▸ Task
Give the number of lines in this listing that hold "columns". No other words belong in the reply.

▸ Records provided
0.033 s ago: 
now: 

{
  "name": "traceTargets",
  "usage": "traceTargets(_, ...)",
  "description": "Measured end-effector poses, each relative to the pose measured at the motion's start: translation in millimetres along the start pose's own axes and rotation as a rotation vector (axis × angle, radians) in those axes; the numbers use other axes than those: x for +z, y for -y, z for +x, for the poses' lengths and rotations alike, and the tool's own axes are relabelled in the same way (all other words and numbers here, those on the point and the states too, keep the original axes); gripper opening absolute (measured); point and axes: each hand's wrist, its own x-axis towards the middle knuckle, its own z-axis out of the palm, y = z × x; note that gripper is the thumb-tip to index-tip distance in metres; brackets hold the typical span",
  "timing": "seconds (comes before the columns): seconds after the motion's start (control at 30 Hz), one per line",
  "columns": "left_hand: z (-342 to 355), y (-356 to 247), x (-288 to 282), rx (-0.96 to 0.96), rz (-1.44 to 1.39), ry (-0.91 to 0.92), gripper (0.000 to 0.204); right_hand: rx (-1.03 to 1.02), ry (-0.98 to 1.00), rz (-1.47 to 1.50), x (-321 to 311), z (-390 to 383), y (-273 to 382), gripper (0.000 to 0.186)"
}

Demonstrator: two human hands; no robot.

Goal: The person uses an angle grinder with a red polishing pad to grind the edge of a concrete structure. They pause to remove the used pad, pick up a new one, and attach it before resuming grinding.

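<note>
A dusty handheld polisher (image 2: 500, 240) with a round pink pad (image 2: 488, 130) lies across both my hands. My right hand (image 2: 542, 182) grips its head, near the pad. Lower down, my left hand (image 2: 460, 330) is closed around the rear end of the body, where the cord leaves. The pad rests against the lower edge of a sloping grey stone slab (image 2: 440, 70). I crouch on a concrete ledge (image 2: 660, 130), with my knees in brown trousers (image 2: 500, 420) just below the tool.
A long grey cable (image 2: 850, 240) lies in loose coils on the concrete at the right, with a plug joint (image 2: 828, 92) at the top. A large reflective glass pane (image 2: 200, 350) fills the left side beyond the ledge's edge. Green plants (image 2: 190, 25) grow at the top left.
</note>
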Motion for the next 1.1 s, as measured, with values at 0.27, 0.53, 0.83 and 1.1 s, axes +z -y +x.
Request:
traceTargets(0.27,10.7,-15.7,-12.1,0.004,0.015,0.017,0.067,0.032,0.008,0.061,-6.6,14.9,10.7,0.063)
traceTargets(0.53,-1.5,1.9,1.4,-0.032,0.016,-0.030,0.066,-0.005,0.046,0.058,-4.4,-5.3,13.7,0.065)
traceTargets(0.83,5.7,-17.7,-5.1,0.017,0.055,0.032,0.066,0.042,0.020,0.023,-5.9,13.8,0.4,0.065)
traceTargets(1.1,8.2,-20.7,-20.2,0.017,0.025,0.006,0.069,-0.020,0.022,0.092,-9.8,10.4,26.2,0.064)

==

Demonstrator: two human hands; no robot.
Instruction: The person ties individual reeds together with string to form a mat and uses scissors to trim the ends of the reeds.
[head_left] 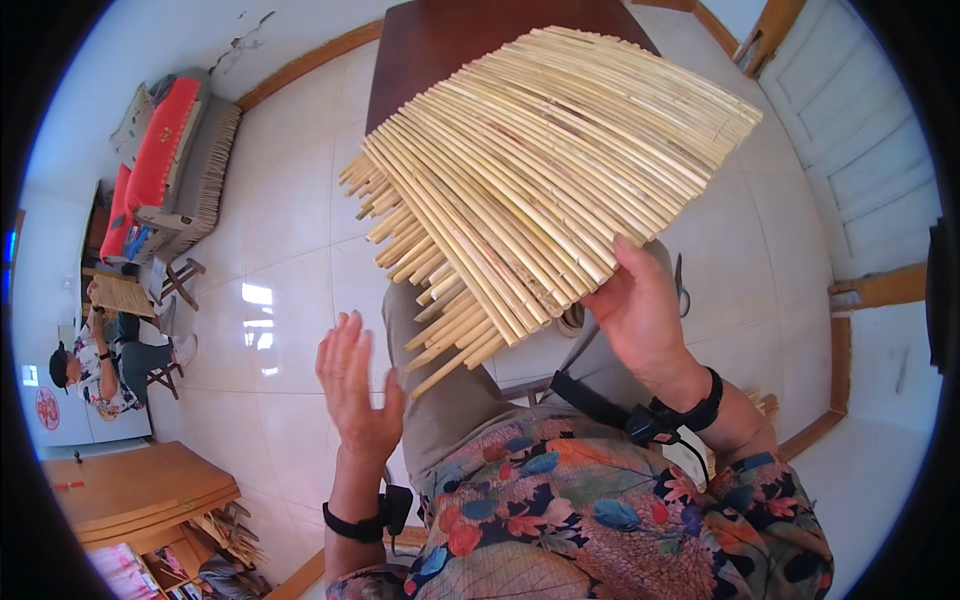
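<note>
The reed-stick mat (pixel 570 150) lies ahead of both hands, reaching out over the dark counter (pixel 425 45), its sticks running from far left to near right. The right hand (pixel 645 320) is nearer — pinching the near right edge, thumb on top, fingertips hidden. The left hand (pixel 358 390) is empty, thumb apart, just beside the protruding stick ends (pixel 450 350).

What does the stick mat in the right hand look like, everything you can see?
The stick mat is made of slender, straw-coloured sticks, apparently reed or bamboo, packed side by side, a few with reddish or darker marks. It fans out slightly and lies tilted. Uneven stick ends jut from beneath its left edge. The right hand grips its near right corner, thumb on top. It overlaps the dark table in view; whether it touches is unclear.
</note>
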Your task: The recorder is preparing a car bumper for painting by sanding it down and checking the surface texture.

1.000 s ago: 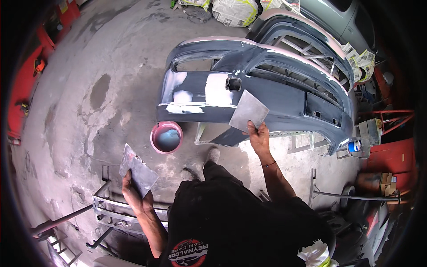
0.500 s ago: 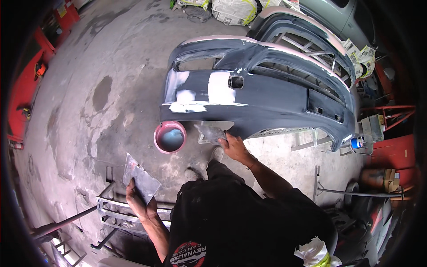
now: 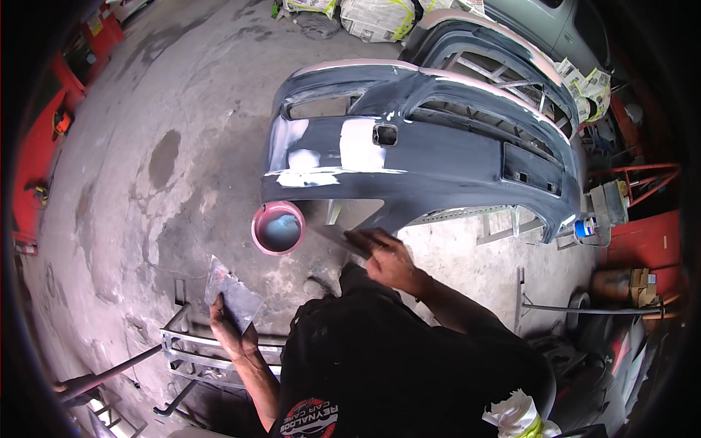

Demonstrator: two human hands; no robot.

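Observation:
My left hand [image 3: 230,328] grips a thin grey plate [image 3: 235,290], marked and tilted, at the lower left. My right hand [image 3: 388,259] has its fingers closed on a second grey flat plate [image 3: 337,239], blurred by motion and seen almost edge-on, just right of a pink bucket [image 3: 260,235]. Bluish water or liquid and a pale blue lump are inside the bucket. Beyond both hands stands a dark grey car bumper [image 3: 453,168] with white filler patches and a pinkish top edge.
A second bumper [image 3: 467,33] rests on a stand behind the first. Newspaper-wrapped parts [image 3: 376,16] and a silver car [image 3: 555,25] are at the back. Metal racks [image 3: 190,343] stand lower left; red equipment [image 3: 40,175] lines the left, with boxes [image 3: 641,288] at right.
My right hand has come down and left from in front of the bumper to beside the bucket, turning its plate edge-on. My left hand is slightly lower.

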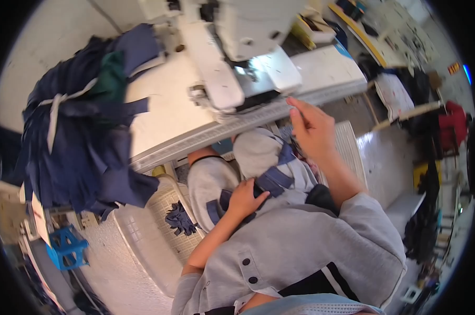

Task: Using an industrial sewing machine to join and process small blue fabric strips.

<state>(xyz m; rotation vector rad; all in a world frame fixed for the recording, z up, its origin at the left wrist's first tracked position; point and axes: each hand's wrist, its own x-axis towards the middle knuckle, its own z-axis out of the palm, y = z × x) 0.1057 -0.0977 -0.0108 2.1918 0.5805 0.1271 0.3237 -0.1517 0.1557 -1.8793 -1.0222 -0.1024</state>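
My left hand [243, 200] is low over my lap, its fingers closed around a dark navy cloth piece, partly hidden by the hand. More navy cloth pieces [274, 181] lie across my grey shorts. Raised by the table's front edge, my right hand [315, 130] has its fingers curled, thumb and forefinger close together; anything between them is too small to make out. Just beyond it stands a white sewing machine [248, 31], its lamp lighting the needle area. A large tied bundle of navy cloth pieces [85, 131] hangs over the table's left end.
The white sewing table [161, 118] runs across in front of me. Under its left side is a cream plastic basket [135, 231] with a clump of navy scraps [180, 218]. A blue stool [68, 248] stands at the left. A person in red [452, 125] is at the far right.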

▸ Output for this task
2